**Exercise requirements:** Where the word "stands" appears in a line below, copy the whole line.

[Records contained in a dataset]
******
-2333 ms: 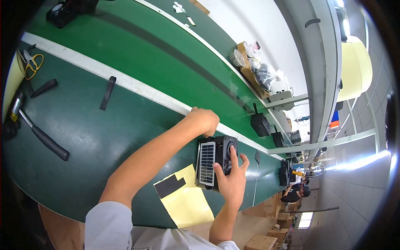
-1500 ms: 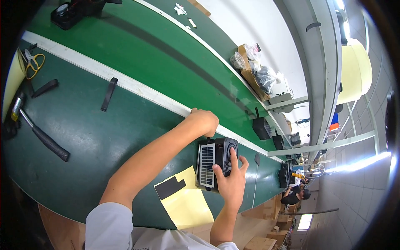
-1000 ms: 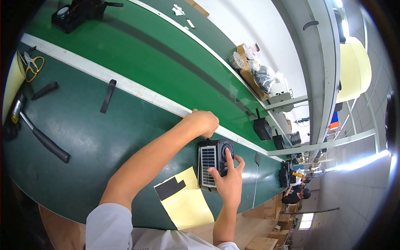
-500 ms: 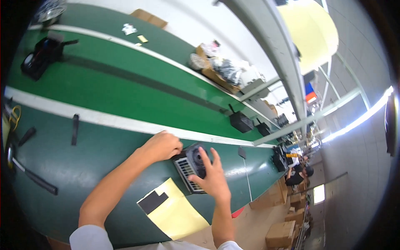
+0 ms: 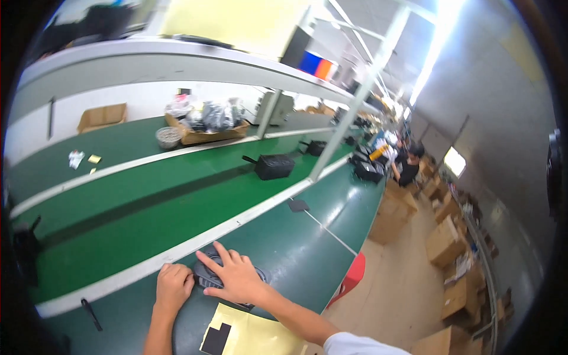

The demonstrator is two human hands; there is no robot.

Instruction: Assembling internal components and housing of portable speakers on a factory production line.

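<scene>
A black boxy device with a round speaker-like part [image 5: 205, 275] lies on the dark green bench near its white edge rail. My right hand [image 5: 236, 277] rests across it with fingers spread, covering most of its surface. At the device's left end, my left hand [image 5: 173, 285] is closed with its fingers curled; whatever they may hold is hidden. Just in front of the device lies a yellow sheet [image 5: 260, 331] bearing a black cut-out piece [image 5: 216, 339].
A dark strip-shaped tool [image 5: 92, 315] lies at the left. Beyond the rail, black devices [image 5: 275, 167] sit on the green belt. A flat black piece [image 5: 299, 205] lies to the right, near a red stool [image 5: 353, 275]. Another person [image 5: 408, 165] works farther along.
The view has swung to the right and up, bringing the shelf and aisle into sight. My right hand has come down flatter over the device; the left stays beside it.
</scene>
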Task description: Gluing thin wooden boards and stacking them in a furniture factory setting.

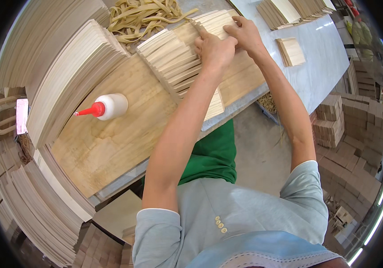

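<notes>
Both of my hands are at the far side of the wooden worktable, over a row of thin pale wooden slats (216, 20). My left hand (216, 49) is closed, its fingers curled at the near left end of that row. My right hand (245, 35) has its fingers bent down and closed on the row's right end. Just left of my left forearm, a longer fanned row of overlapping wooden slats (169, 58) lies on the board, partly hidden by the arm. My fingertips' exact contact with the slats is partly hidden.
A white bottle with a red nozzle (114, 106) lies on the wooden board (124, 138). Tan elastic bands (142, 18) are heaped at the back. Tall stacks of curved wood sheets (71, 76) stand left. More slat bundles (291, 51) lie on the grey tabletop at right.
</notes>
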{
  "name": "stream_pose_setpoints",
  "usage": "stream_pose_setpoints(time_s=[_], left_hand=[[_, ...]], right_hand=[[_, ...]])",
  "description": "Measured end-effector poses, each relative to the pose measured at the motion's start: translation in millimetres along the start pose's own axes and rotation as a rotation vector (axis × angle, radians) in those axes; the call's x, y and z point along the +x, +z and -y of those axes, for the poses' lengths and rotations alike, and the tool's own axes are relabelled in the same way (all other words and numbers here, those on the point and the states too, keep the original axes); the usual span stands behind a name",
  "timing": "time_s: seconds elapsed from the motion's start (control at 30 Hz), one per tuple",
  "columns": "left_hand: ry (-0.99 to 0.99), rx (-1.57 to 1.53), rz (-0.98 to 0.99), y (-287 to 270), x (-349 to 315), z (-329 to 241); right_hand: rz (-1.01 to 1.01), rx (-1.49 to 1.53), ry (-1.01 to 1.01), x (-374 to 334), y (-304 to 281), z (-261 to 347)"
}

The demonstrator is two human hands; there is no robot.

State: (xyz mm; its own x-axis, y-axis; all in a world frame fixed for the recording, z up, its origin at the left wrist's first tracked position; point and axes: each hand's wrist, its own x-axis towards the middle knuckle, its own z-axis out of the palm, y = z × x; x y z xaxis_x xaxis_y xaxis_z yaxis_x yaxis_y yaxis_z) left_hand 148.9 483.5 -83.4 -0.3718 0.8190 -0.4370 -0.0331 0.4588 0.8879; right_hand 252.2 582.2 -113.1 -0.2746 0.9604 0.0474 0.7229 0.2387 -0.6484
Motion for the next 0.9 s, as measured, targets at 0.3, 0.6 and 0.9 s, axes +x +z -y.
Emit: stream_pose_setpoints(time_s=[0.3,0.6,0.9], left_hand=[[0.033,-0.009,0.089,-1.9,8.4,9.6],[0.398,0.073,-0.062,10.9,-14.0,-21.9],[0.359,0.141,0.345,81.8,121.8,-92.6]], right_hand=[[0.016,-0.037,-0.006,-2.6,4.7,-6.2],[-0.225,0.159,-0.104,-27.7,-54.2,3.5],[-0.438,0.58,0.193,-9.1,-135.8,-62.5]])
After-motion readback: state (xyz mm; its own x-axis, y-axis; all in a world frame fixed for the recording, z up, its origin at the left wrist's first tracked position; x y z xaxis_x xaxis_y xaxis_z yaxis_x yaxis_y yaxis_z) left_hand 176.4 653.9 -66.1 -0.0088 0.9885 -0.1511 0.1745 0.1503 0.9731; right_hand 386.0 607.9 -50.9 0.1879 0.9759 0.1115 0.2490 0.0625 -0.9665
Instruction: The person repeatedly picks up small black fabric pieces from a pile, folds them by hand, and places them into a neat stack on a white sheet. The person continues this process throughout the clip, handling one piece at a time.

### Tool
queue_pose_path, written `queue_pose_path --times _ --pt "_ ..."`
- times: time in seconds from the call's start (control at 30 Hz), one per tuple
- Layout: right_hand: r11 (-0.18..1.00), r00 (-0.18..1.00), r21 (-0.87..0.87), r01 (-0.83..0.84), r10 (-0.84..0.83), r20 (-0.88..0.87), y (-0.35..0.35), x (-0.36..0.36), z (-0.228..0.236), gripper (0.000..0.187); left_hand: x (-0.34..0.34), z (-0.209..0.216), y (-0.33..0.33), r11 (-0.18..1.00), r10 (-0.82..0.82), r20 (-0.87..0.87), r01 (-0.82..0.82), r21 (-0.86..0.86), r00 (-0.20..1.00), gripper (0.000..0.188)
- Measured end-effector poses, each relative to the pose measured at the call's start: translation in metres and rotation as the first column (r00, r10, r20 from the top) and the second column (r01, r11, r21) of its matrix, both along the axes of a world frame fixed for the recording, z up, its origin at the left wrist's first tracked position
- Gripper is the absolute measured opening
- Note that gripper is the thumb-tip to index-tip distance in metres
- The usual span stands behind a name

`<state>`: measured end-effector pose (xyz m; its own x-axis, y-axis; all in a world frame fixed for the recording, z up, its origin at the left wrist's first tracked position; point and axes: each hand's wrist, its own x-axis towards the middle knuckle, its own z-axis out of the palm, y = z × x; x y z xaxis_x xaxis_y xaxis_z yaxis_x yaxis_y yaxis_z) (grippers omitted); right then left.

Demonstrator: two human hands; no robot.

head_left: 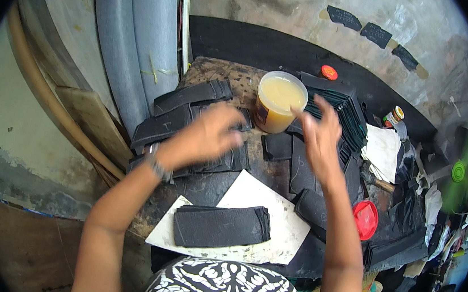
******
**Response to this exercise:**
  "description": "Measured end-effector poses, each relative to the pose measured at the motion's start: translation in millimetres along the start pose's own axes and rotation as a rotation vector (axis × angle, radians) in those axes; the call's x, y and z point along the +x, +z and -y of those axes, for the poses' lengths and rotations alike, and the tool's own axes are relabelled in the same way (all other words and numbers here, those on the point and the states too, keep the original axes); the usual span stands behind a name",
- The usual span stands behind a name

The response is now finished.